Word for word, repeat the data; no picture should appear in the result.

Material supplied:
=====
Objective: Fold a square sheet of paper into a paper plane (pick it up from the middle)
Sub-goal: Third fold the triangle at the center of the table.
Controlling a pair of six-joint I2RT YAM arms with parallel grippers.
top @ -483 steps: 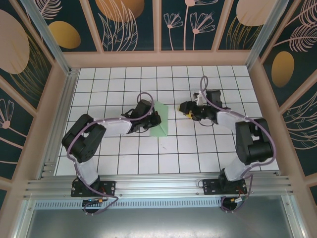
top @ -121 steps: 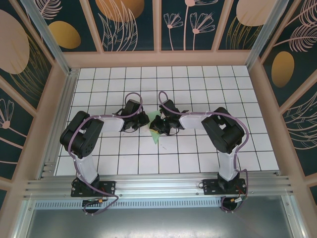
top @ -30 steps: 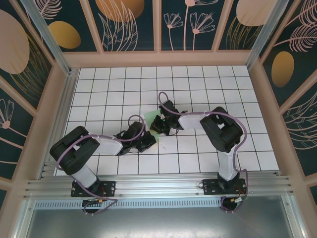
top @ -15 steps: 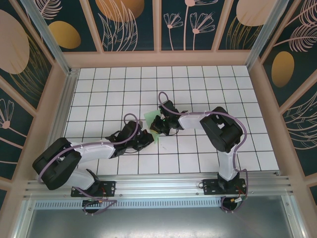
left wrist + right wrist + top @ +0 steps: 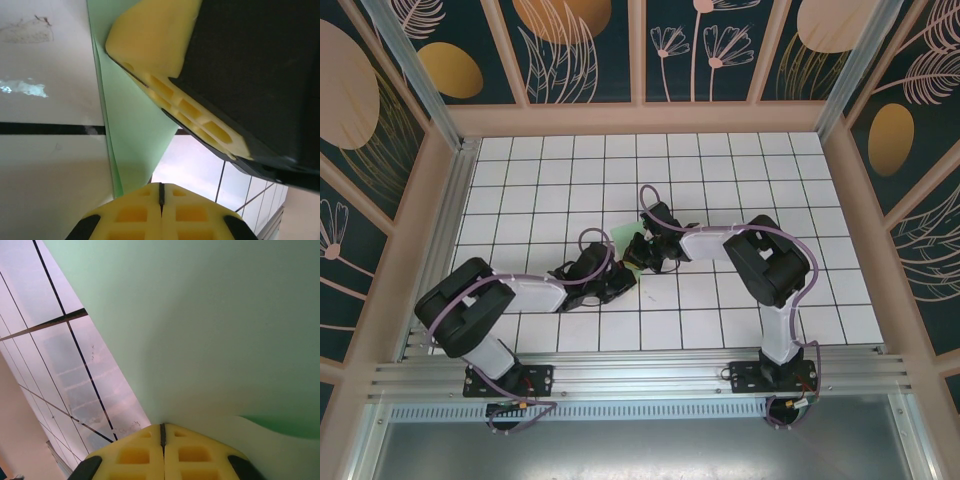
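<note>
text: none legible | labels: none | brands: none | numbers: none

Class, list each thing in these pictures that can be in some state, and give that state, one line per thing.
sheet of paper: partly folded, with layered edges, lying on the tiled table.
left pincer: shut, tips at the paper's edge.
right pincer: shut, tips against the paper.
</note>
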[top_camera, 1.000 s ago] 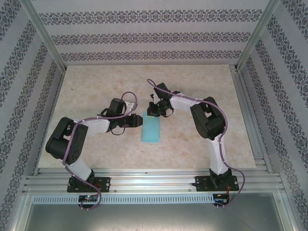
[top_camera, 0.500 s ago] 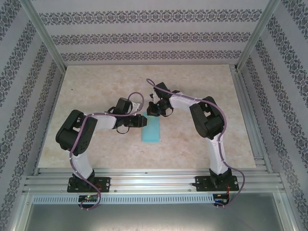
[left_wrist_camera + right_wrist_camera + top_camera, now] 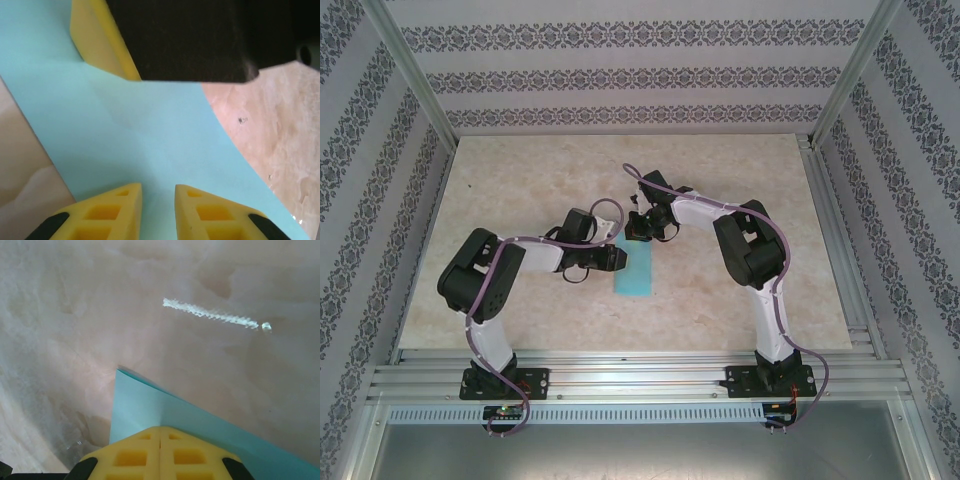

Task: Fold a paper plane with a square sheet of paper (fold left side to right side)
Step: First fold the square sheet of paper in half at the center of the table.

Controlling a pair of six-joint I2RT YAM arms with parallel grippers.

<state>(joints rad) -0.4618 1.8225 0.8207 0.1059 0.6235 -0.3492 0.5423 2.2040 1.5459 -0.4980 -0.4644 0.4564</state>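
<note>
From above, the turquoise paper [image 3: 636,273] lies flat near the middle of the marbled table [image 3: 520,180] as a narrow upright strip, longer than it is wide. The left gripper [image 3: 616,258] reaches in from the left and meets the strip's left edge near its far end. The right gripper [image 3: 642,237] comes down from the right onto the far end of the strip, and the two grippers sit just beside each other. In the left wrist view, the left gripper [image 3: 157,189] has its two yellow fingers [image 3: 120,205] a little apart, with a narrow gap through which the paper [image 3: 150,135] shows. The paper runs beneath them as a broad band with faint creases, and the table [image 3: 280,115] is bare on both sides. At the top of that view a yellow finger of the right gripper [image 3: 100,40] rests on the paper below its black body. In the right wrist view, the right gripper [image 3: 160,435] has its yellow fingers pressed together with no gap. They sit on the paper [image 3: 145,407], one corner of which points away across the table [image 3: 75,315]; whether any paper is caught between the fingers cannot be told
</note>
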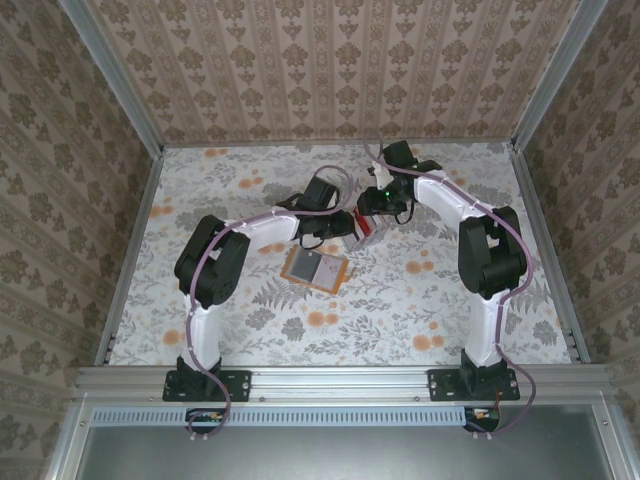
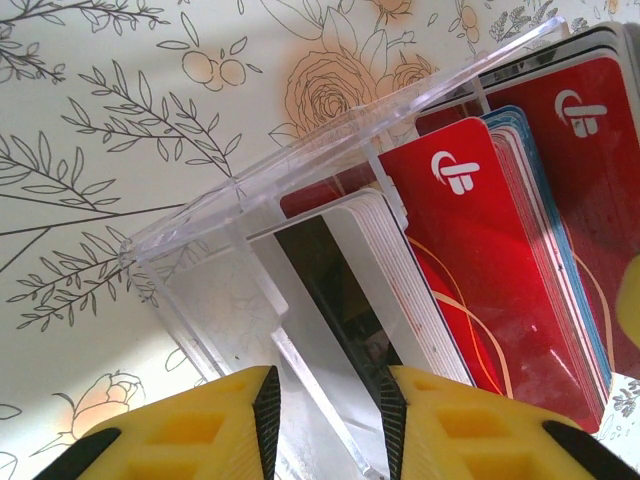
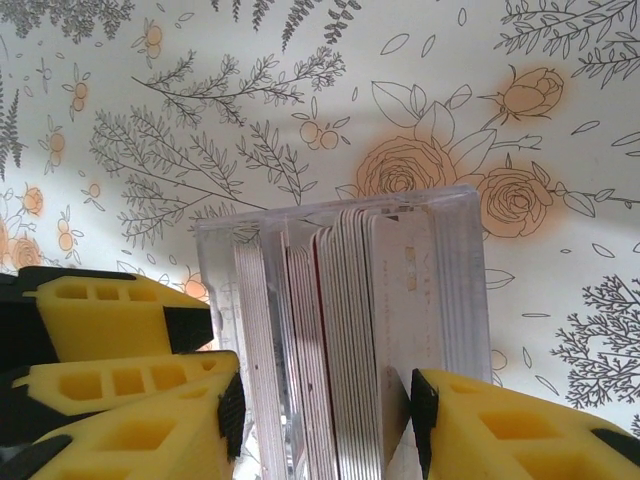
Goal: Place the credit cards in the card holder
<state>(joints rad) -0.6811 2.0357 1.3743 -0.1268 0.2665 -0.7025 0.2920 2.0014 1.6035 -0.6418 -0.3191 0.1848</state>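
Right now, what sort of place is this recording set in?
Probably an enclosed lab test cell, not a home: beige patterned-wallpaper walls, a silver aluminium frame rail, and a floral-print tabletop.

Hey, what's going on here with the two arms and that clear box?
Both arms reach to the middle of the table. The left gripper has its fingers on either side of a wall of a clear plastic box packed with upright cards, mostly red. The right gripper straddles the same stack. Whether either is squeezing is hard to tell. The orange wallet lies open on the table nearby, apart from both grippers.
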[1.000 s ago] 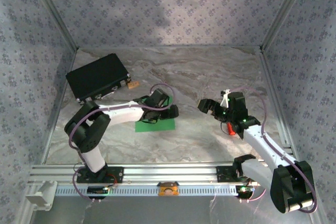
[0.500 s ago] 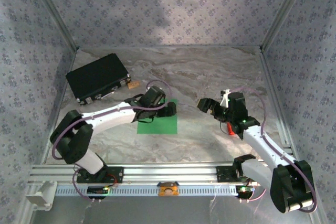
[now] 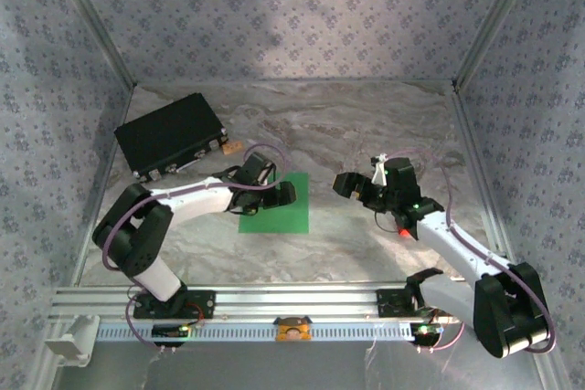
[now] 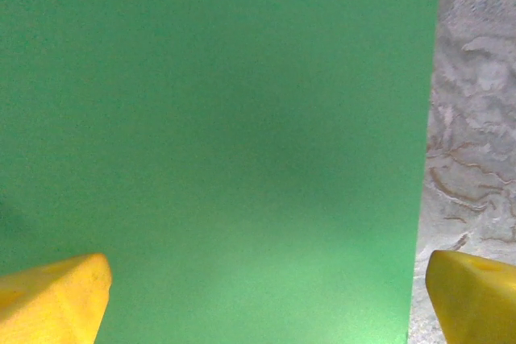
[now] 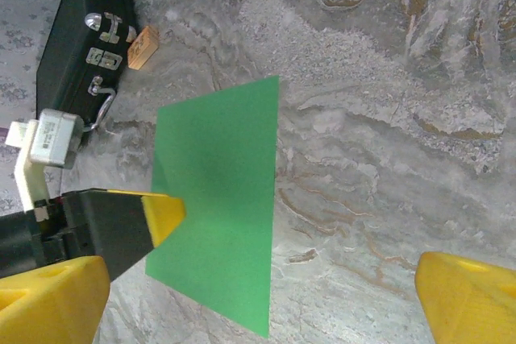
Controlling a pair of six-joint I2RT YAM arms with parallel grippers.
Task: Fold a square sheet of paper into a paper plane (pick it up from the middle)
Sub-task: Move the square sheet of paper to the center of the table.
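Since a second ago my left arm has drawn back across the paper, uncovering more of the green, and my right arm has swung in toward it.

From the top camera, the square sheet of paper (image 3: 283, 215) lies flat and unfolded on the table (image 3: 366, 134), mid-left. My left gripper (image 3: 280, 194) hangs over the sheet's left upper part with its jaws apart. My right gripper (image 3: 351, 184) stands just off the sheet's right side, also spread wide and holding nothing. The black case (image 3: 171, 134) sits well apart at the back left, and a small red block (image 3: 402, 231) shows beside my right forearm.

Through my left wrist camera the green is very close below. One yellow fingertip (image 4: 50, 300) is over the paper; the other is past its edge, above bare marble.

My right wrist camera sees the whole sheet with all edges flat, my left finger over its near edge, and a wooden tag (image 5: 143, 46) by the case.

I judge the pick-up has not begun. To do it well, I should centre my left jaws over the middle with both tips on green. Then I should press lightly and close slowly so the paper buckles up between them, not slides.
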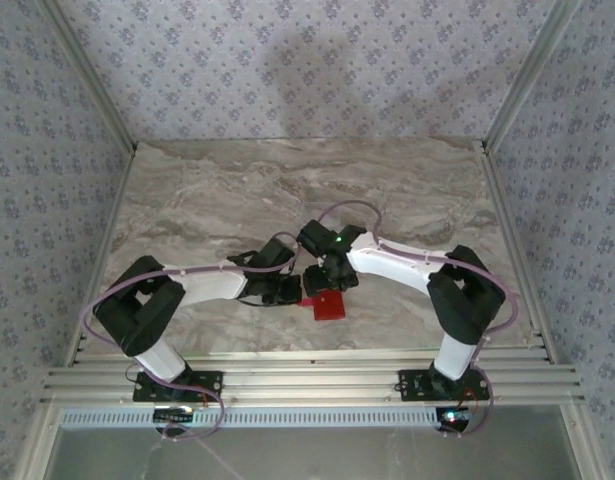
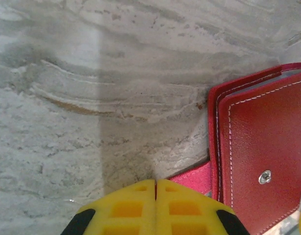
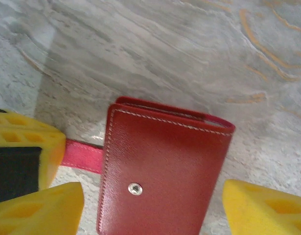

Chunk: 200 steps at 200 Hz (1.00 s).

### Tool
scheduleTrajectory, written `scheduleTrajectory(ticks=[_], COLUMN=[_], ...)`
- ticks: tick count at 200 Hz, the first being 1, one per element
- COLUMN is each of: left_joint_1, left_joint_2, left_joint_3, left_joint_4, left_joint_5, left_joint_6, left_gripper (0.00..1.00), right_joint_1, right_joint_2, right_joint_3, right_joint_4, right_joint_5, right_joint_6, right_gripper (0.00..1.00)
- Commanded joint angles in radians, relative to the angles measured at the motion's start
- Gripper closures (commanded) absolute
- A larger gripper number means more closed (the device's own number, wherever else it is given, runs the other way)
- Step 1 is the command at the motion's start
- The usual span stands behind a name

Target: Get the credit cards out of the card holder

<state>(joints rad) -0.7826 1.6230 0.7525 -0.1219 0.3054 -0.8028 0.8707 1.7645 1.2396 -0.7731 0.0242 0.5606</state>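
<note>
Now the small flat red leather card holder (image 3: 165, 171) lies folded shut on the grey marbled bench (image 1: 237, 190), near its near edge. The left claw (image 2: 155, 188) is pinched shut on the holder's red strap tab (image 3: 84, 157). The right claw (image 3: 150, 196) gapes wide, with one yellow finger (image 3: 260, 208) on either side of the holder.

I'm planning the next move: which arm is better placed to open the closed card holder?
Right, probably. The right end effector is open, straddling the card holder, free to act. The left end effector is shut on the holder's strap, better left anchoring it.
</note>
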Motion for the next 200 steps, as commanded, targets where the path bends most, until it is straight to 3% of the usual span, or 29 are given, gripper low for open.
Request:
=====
Answer below:
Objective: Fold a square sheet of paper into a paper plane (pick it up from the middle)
Sub-goal: Third fold the triangle at the center of the table.
Controlling a pair of six-joint I2RT YAM arms with parallel grippers.
top @ -483 steps: 
top @ -121 steps: 
top @ -30 steps: 
top @ -15 steps: 
left wrist + right wrist + top @ +0 steps: 
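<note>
text: none legible | labels: none | brands: none | numbers: none

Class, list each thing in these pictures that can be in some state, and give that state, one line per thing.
sheet of paper: partly folded, with layered edges, lying on the tiled table.
left pincer: shut, tips at the paper's edge.
right pincer: shut, tips against the paper.
</note>
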[top_camera, 1.000 s ago] 
[top_camera, 0.500 s ago] 
[left_wrist_camera + right_wrist_camera + top_camera, now] 

Task: Fold a paper plane with a square sheet of paper (fold left side to right side)
Step: First fold the square sheet of paper in half at the center of the table.

Controlling a pair of six-joint I2RT YAM arms with parallel grippers.

<state>(joints rad) -0.4618 1.8225 0.8207 0.1059 0.6235 -0.3492 0.5423 2.2040 1.5459 -0.4980 -0.4644 0.4564</state>
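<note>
From above, the turquoise paper [image 3: 636,273] lies flat near the middle of the marbled table [image 3: 520,180] as a narrow upright strip, longer than it is wide. The left gripper [image 3: 616,258] reaches in from the left and meets the strip's left edge near its far end. The right gripper [image 3: 642,237] comes down from the right onto the far end of the strip, and the two grippers sit just beside each other. In the left wrist view, the left gripper [image 3: 157,189] has its two yellow fingers [image 3: 120,205] a little apart, with a narrow gap through which the paper [image 3: 150,135] shows. The paper runs beneath them as a broad band with faint creases, and the table [image 3: 280,115] is bare on both sides. At the top of that view a yellow finger of the right gripper [image 3: 100,40] rests on the paper below its black body. In the right wrist view, the right gripper [image 3: 160,435] has its yellow fingers pressed together with no gap. They sit on the paper [image 3: 145,407], one corner of which points away across the table [image 3: 75,315]; whether any paper is caught between the fingers cannot be told
</note>
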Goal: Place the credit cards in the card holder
<state>(joints rad) -0.6811 2.0357 1.3743 -0.1268 0.2665 -0.7025 0.2920 2.0014 1.6035 -0.6418 -0.3191 0.1848</state>
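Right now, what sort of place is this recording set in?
Probably an enclosed lab test cell, not a home: beige patterned-wallpaper walls, a silver aluminium frame rail, and a floral-print tabletop.

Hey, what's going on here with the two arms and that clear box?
Both arms reach to the middle of the table. The left gripper has its fingers on either side of a wall of a clear plastic box packed with upright cards, mostly red. The right gripper straddles the same stack. Whether either is squeezing is hard to tell. The orange wallet lies open on the table nearby, apart from both grippers.
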[1.000 s ago] 
[0.500 s ago] 
[now] 
[now] 
[now] 
Controlling a pair of six-joint I2RT YAM arms with parallel grippers.
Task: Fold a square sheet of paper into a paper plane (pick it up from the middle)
Sub-task: Move the square sheet of paper to the center of the table.
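Since a second ago my left arm has drawn back across the paper, uncovering more of the green, and my right arm has swung in toward it.

From the top camera, the square sheet of paper (image 3: 283, 215) lies flat and unfolded on the table (image 3: 366, 134), mid-left. My left gripper (image 3: 280, 194) hangs over the sheet's left upper part with its jaws apart. My right gripper (image 3: 351, 184) stands just off the sheet's right side, also spread wide and holding nothing. The black case (image 3: 171, 134) sits well apart at the back left, and a small red block (image 3: 402, 231) shows beside my right forearm.

Through my left wrist camera the green is very close below. One yellow fingertip (image 4: 50, 300) is over the paper; the other is past its edge, above bare marble.

My right wrist camera sees the whole sheet with all edges flat, my left finger over its near edge, and a wooden tag (image 5: 143, 46) by the case.

I judge the pick-up has not begun. To do it well, I should centre my left jaws over the middle with both tips on green. Then I should press lightly and close slowly so the paper buckles up between them, not slides.
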
Chunk: 200 steps at 200 Hz (1.00 s).

### Tool
scheduleTrajectory, written `scheduleTrajectory(ticks=[_], COLUMN=[_], ...)`
- ticks: tick count at 200 Hz, the first being 1, one per element
- COLUMN is each of: left_joint_1, left_joint_2, left_joint_3, left_joint_4, left_joint_5, left_joint_6, left_gripper (0.00..1.00), right_joint_1, right_joint_2, right_joint_3, right_joint_4, right_joint_5, right_joint_6, right_gripper (0.00..1.00)
- Commanded joint angles in radians, relative to the angles measured at the motion's start
- Gripper closures (commanded) absolute
- A larger gripper number means more closed (the device's own number, wherever else it is given, runs the other way)
- Step 1 is the command at the motion's start
- The usual span stands behind a name

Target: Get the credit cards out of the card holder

<state>(joints rad) -0.7826 1.6230 0.7525 -0.1219 0.3054 -0.8028 0.8707 1.7645 1.2396 -0.7731 0.0242 0.5606</state>
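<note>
Now the small flat red leather card holder (image 3: 165, 171) lies folded shut on the grey marbled bench (image 1: 237, 190), near its near edge. The left claw (image 2: 155, 188) is pinched shut on the holder's red strap tab (image 3: 84, 157). The right claw (image 3: 150, 196) gapes wide, with one yellow finger (image 3: 260, 208) on either side of the holder.

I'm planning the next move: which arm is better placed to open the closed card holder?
Right, probably. The right end effector is open, straddling the card holder, free to act. The left end effector is shut on the holder's strap, better left anchoring it.
</note>
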Motion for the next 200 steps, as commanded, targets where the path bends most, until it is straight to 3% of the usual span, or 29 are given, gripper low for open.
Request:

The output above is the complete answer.